An example file tpch.schema is included in the test/tpch_test directory, which describes the structures of eight tables in the TPC-H benchmark. The schema file is needed when using YSmart to translate the TPC-H queries in the directory. We here use the first line to explain the file.

NATION|N_NATIONKEY:INTEGER|N_NAME:TEXT|N_REGIONKEY:INTEGER|N_COMMENT:TEXT

The above line describes the schema of table NATION which has four columns. For example, the type of the first column N_NATIONKEY is INTEGER.

We will extend the schema file format in the future version to allow more features, such as whether a column is the primary key or nullable.

4. Data Placement on HDFS

We first introduce how data should be placed on HDFS. YSmart requires that table data must be stored in a HDFS directory, which can be specified by users as a command line parameter. The default directory is "YSmartInput/" in the Hadoop user home. In that directory, the data of a table must be stored in a sub-directory that has the same name as the table. For example, if the HDFS directory /user/rubao/ysmart_input/ is used to store table data for YSmart, then all the data files for the table "NATION" must be stored in the sub-directory /user/rubao/ysmart_input/NATION/. Note that the name must be upper case. In that sub-directory, any files, no matter what their names are, would be viewed as data files for the table. However, sub-directories would be ignored (actually behavior undefined.)

Then we introduce how data should be organized in a data file. So far, YSmart only supports plain text data file. In such a file,
each line represents a record, and all the cells are separated by "|". The record must match the table structure defined in the schema file. For example, the following line shows a record in the TPC-H NATION table. It has four cells that are for the four columns in the table.

0|ALGERIA|0| haggle. carefully final deposits detect slyly agai

TPC-H data can be generated using dbgen tool that can be found on TPC website. (http://www.tpc.org/tpch/)
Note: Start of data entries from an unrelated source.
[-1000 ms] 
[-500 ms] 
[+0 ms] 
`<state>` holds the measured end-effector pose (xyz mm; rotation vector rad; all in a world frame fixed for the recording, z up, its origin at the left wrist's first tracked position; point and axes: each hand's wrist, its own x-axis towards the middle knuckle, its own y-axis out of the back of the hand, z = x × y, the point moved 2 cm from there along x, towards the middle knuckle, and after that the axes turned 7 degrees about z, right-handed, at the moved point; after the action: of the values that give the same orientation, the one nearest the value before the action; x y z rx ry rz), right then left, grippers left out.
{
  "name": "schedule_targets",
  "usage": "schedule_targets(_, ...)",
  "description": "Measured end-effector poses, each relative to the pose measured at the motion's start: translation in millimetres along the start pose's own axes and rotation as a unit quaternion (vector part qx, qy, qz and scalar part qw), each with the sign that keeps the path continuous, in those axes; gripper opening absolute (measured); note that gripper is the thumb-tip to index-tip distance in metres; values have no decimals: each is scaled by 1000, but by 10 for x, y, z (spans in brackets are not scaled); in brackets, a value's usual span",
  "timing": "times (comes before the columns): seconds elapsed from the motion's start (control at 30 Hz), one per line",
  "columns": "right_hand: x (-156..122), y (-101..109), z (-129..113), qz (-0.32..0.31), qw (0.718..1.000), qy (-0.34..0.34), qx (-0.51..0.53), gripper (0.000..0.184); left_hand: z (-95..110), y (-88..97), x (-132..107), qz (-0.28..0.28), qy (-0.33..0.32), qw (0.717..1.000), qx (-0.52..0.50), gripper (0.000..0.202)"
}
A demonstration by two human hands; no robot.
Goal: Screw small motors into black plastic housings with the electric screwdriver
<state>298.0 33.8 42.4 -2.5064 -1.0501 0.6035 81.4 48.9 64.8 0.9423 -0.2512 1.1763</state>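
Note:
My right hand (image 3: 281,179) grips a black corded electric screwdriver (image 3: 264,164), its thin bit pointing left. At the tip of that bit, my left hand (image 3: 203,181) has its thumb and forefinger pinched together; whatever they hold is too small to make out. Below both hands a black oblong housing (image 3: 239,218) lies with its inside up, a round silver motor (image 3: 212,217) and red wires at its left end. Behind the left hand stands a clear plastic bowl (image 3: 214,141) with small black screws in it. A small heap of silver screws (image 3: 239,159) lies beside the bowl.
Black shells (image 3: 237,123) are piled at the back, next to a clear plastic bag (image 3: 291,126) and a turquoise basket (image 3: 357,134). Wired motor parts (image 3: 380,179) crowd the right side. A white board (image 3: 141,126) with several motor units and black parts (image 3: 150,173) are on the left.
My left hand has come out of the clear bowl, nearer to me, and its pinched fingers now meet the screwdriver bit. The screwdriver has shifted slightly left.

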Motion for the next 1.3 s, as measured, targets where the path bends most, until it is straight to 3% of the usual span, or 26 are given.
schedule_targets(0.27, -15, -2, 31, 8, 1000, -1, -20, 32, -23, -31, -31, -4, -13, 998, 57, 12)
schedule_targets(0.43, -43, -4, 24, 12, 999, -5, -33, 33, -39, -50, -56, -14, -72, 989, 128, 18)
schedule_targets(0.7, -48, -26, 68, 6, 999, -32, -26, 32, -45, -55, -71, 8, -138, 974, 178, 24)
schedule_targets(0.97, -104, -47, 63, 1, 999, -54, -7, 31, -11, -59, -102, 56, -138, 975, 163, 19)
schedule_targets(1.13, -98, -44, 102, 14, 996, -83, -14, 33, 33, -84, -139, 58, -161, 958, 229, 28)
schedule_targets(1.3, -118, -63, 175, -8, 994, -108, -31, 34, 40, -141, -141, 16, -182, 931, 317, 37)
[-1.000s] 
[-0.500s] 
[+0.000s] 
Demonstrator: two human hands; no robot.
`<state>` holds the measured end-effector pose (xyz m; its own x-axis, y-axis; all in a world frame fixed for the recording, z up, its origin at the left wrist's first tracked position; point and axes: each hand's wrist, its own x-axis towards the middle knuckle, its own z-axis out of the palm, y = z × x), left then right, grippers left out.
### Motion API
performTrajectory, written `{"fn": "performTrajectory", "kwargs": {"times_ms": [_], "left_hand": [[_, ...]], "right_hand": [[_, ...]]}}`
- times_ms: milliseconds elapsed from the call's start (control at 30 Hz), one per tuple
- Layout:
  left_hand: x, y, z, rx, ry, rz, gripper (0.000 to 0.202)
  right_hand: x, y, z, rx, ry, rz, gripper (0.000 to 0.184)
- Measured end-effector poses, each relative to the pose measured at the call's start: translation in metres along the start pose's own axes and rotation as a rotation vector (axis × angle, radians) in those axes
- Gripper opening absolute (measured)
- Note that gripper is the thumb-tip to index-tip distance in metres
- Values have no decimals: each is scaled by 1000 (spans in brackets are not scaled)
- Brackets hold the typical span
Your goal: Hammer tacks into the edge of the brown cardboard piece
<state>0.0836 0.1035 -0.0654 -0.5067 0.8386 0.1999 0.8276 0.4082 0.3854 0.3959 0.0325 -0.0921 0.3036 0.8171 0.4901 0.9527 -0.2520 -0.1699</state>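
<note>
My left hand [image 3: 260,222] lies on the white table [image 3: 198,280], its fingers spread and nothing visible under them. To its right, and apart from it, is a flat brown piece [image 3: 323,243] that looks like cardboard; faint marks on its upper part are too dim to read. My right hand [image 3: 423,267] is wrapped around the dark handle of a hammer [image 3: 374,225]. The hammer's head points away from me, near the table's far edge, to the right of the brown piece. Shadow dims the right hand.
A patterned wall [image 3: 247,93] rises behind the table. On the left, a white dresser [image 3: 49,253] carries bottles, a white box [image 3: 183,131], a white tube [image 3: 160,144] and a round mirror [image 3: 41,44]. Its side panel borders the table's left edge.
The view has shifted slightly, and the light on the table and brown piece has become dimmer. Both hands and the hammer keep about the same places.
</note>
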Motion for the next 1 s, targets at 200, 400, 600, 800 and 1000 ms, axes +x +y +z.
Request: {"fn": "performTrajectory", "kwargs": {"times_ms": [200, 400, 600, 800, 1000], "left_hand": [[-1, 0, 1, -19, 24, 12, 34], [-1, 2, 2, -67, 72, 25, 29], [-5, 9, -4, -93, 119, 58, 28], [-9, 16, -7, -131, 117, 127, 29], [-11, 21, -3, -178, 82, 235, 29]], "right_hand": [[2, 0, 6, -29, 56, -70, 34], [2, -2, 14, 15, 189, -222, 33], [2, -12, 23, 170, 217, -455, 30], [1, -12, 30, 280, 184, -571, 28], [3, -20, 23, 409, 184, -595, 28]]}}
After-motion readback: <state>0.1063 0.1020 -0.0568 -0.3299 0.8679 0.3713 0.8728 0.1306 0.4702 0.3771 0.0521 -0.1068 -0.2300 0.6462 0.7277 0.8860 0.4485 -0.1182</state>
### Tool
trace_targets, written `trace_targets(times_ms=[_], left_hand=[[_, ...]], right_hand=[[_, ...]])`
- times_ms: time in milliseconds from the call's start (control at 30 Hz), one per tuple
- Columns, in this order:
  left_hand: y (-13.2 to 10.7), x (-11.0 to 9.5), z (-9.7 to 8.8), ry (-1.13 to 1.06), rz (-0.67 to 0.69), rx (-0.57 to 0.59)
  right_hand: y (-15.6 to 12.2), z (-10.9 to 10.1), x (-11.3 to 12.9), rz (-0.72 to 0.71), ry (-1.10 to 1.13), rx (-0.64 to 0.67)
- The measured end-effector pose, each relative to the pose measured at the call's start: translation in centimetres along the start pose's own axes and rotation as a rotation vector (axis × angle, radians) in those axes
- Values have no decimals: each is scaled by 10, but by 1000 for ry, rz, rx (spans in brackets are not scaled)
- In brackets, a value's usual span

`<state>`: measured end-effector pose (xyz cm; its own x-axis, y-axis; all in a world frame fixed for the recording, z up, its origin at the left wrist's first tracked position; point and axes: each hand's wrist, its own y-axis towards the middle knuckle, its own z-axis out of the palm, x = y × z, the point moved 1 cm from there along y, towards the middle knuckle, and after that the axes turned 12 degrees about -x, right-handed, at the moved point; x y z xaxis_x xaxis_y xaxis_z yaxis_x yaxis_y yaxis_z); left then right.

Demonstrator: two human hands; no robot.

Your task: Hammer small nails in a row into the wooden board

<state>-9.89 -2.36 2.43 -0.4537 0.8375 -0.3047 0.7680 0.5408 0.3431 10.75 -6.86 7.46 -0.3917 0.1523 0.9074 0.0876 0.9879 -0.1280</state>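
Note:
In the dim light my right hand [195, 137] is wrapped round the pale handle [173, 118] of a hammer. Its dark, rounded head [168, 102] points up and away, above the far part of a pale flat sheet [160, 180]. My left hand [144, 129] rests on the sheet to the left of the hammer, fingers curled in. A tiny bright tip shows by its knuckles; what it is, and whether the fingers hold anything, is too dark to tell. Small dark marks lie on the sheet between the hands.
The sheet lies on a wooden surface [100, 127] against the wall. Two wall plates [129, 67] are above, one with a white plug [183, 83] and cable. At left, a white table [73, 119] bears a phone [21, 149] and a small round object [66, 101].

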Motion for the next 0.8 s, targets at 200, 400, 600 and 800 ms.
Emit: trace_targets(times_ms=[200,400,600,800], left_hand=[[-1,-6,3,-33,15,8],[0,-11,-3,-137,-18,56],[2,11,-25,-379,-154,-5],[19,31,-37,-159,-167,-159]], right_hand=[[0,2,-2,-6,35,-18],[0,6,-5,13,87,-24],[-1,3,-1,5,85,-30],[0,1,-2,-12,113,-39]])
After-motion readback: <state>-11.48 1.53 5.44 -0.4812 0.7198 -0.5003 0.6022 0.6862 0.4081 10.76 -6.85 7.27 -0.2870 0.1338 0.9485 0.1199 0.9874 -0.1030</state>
Finally, we introduce where are the output data of an SQL query. Since a query could need a chain of MapReduce jobs, the final output data of the query are actually the output data of its last MapReduce job. First, job outputs are stored in a HDFS directory which can be specified by users as a command line parameter. The default directory is "YSmartOutput/" in the Hadoop user home. Second, in that directory, the sub-directory with the name as "queryname1" contains the final query output data.